Fun-Sized Advice

On fun-sized advice

Ugh. Are you exhausted by having to constantly explain how gender works to people?
It’s mainly one idiot, but hey, I’m here for my readers.

You make the mistake of believing that people are a blank slate and that society imposes traits and values onto people.
It’s not a mistake. People are mostly a blank slate, and society absolutely imposes traits and values onto them. 

How do you deal with incompetence and/or unprofessional bullshit at work?
I don’t tolerate incompetence or unprofessionalism at work, though I recognize that I’m quite privileged in that I don’t have to.

Condemning the burning and looting of buildings and businesses (many owned by minorities and innocent people) is “fascist”…. damn Coke, when did you become so ideologically possessed? Are you really that angry at the world that you can’t see how insane you sound?
You’re the one going on and on about the buildings. Dude, fuck the buildings.
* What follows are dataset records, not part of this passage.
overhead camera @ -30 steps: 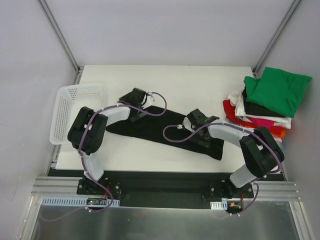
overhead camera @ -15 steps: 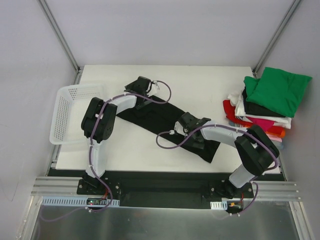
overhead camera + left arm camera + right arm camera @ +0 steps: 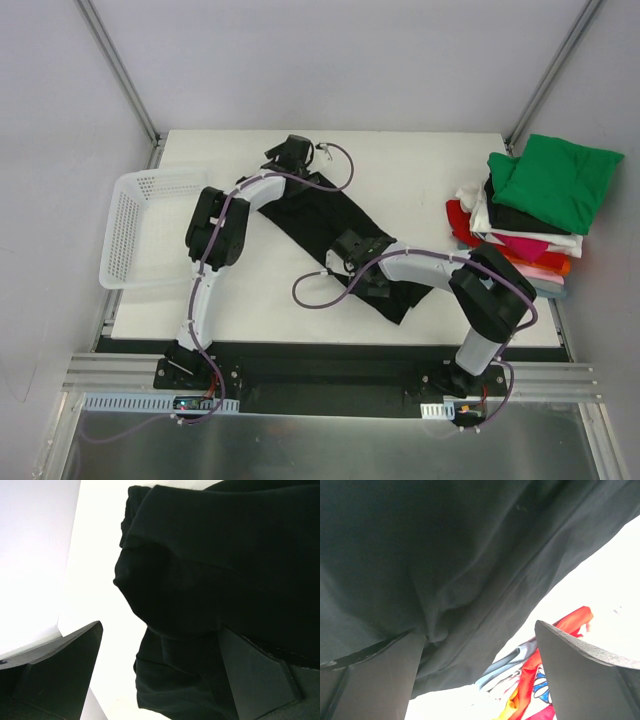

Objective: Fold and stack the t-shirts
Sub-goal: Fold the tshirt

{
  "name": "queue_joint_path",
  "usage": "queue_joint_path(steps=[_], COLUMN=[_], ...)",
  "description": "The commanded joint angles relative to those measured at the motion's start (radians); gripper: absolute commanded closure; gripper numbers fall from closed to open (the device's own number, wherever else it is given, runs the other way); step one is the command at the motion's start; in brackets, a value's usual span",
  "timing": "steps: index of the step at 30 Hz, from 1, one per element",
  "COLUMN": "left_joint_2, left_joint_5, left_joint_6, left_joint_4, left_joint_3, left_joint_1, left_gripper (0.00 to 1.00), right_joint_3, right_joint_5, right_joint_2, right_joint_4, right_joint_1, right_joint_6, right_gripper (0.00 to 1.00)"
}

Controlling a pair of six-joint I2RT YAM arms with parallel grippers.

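T-shirt (image 3: 322,218), black, diagonal on table (image 3: 420,168)

Looks like a robot test lab, much more than a home or a shop. Closed in by plain pale grey walls (image 3: 330,60), with thin silver metal poles (image 3: 120,70) running up the back corners. Fitted with a flat white surface (image 3: 430,160) and a long silver metal rail (image 3: 110,378) along the near edge. Built around a white and black left robot arm (image 3: 200,300) and a matching right robot arm (image 3: 420,268), both trailing loose purple cables (image 3: 298,293). Set out with just a few things to handle: a white plastic mesh basket (image 3: 130,230) and a pile of folded cloth t-shirts in green, black, white, red, pink and orange (image 3: 525,215).
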Motion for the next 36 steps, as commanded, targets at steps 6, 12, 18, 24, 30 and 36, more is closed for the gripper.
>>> queue_joint_path(steps=[6, 12, 18, 24, 30, 36], left_joint_2=[0.063, 0.117, 0.16, 0.194, 0.241, 0.272], left_joint_5=[0.067, 0.079, 0.09, 0.112, 0.119, 0.141], left_joint_6=[0.012, 0.026, 0.043, 0.046, 0.077, 0.091], left_joint_4=[-0.005, -0.002, 0.009, 0.028, 0.061, 0.086], left_joint_3=[0.108, 0.169, 0.221, 0.278, 0.336, 0.378], left_joint_1=[-0.009, -0.02, -0.032, -0.047, -0.07, -0.086], left_gripper=[0.01, 0.01, 0.01, 0.01, 0.01, 0.01], right_joint_3=[0.077, 0.115, 0.125, 0.18, 0.25, 0.295], right_joint_5=[-0.108, -0.071, -0.051, -0.061, -0.067, -0.065], right_joint_2=[0.073, 0.11, 0.13, 0.152, 0.19, 0.221], right_joint_4=[0.021, 0.059, 0.084, 0.051, 0.024, 0.031], right_joint_1=[0.098, 0.169, 0.23, 0.281, 0.328, 0.353], right_joint_6=[0.041, 0.035, 0.029, 0.046, 0.053, 0.043], right_gripper=[0.04, 0.04, 0.04, 0.04, 0.04, 0.04])
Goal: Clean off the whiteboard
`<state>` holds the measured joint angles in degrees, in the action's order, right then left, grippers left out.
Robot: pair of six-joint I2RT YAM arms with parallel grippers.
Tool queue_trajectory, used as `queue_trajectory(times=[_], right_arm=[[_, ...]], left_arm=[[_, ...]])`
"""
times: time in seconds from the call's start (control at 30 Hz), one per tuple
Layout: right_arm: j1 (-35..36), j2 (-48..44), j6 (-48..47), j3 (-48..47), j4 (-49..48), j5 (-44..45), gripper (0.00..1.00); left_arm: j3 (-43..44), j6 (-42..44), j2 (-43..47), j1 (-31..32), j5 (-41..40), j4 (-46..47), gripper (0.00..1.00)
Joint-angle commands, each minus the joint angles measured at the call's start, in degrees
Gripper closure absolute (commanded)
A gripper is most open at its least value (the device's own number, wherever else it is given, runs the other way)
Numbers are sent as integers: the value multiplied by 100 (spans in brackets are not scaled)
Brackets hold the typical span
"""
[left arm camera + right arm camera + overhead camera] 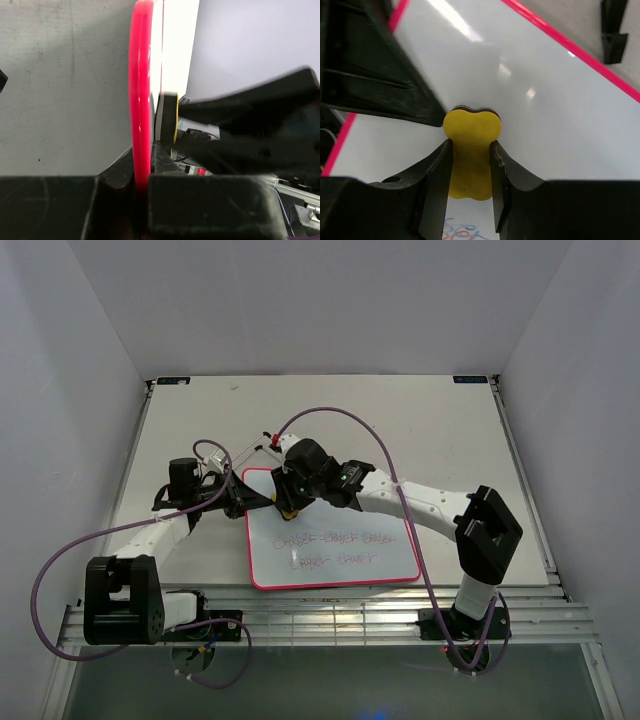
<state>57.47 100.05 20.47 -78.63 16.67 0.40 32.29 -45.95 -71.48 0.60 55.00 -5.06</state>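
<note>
Right wrist: my right gripper (471, 146) pinches the eraser (470, 125) on the whiteboard (545, 115), mid-wipe, so next I'd drag back over the writing (465, 232) under my fingers.

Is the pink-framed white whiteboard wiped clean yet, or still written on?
Still written on. Two rows of handwriting show across the near half of the pink-framed whiteboard; the far part looks clean.

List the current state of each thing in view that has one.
whiteboard: on the table, upper part clean, lower part written on
writing: two lines, not erased
yellow eraser: gripped, against the board's upper part
left gripper: shut on the whiteboard's frame
right gripper: shut on the yellow eraser
</note>
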Motion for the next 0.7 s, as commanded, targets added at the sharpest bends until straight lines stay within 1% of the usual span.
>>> queue_trajectory(times=[0.0,0.07,0.1,0.17,0.27,0.37,0.4,0.5,0.67], right_arm=[[545,269,-166,-293,302,-514,78],[572,235,-105,-250,293,-489,78],[555,191,-96,-127,293,-228,78],[362,164,-61,40,328,-129,78],[-77,68,141,549,311,-163,79],[-201,-99,142,928,293,-155,79],[-201,-161,142,981,267,-364,79],[-53,-319,124,1192,-84,-987,79],[598,-469,36,1052,-111,-1227,79]], left_arm=[[58,377,152,45,-763,251,100],[49,377,161,45,-772,242,100],[58,385,161,45,-754,242,100],[58,394,161,45,-763,234,100],[58,385,161,45,-763,234,100],[58,394,161,45,-763,234,100],[75,386,161,45,-772,234,100],[84,359,152,45,-763,269,100],[58,359,196,45,-807,269,100]])
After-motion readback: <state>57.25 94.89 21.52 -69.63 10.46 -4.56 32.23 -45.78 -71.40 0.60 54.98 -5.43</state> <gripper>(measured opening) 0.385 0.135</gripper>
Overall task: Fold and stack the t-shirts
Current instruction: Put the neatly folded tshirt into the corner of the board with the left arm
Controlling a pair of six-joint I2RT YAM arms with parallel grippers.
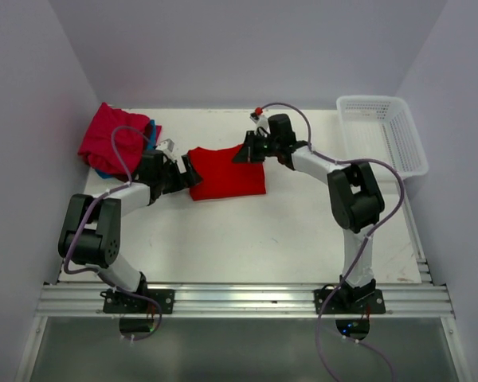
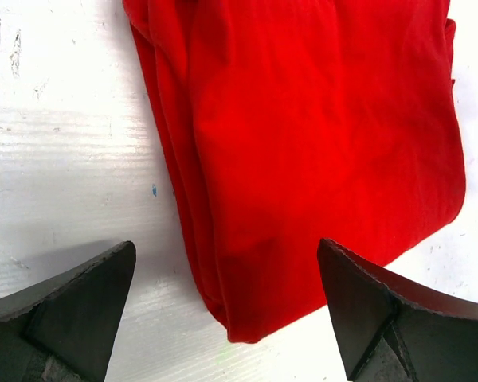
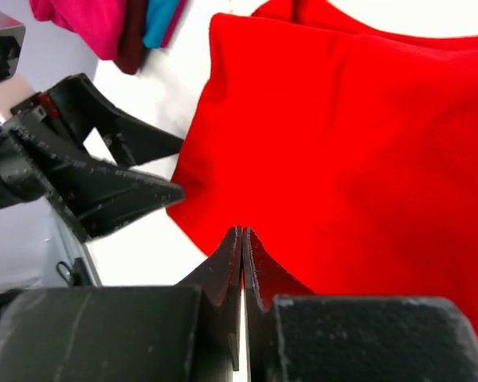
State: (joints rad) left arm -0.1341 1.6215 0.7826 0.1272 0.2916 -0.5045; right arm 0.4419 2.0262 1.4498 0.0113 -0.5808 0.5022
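Observation:
A bright red t-shirt [image 1: 227, 173] [image 2: 303, 143] [image 3: 366, 143] lies folded into a rough rectangle in the middle of the table. My left gripper [image 1: 190, 171] [image 2: 227, 251] stands open at the shirt's left edge, its fingers straddling a folded corner without touching it. My right gripper [image 1: 243, 153] [image 3: 242, 231] is shut over the shirt's far right corner, and no cloth shows between its fingertips. A crimson-pink t-shirt [image 1: 111, 137] [image 3: 88, 24] lies bunched at the back left on top of a teal-blue t-shirt [image 1: 154, 131] [image 3: 161, 20], of which only an edge shows.
A white plastic mesh basket [image 1: 382, 131] stands at the table's back right corner. The left gripper [image 3: 182, 168] also shows in the right wrist view, close to the shirt's corner. White walls close in the table at the back and sides.

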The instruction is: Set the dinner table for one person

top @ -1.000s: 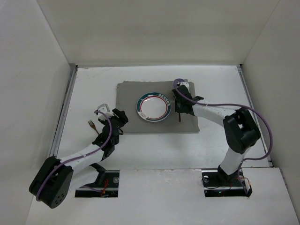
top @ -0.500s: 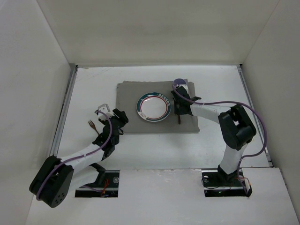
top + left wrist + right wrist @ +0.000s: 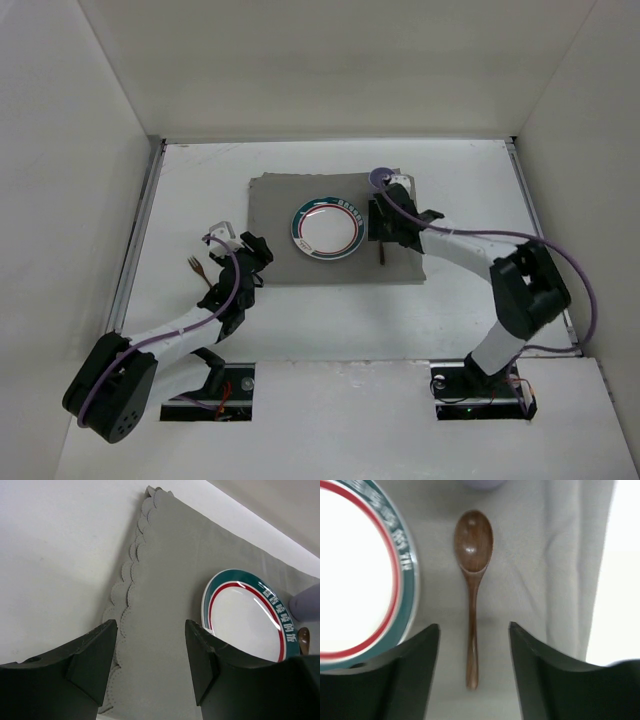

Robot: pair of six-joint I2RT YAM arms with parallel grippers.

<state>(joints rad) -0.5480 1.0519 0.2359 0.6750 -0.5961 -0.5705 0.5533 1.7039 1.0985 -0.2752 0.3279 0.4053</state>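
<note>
The table [image 3: 470, 190] lay flat and white beneath both arms, with thin metal rails [image 3: 137, 250] along its side edges and white walls [image 3: 330, 70] around it. A grey mat [image 3: 275, 205] was spread over its middle, toward the far side. A plate [image 3: 327, 230] with a green and red rim sat on the mat.

The right gripper [image 3: 473, 630] hung over the right part of the mat, just beside the plate. Its jaws stood wide apart and had hold of nothing. A wooden spoon [image 3: 472, 540] lay on the mat directly under the gap, its bowl pointing away from the wrist and its handle running back between the two fingers [image 3: 405, 680]. From the wrist view, bare table showed as a bright strip past the mat's wrinkled right edge, so the surface lay below this gripper and to its right. A lavender object [image 3: 482, 484] was cut off at the top of that view, beyond the spoon's bowl. What it was could not be told.

The left gripper [image 3: 150, 630] hovered over the mat's near left part, its jaws likewise spread and empty. The mat's scalloped edge ran under its left finger, and bare table stretched away to the left of it. In the top view a fork [image 3: 195, 268] lay on that bare table, near the gripper's left side and apart from the mat.
</note>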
I care about people, not property. I care about justice, not law and order. If you didn’t know that about me after ten fucking years, then you haven’t been paying attention, and yes, if you’re looking around at what’s happening in America right now and all you can think to bitch about is looting, then you are a fucking fascist. Deal with it.

PhD student here. Wrote a paper. Terrified of hitting send on a journal. I don’t really need advice, just wanted to borrow your confidence for a moment. I can do this. I’ve worked hard. I’ve double-checked my numbers. I have a solid argument to make. I got it. Thanks.
You do, in fact, got it. Also, hitting send gets easier. Also, congratulations!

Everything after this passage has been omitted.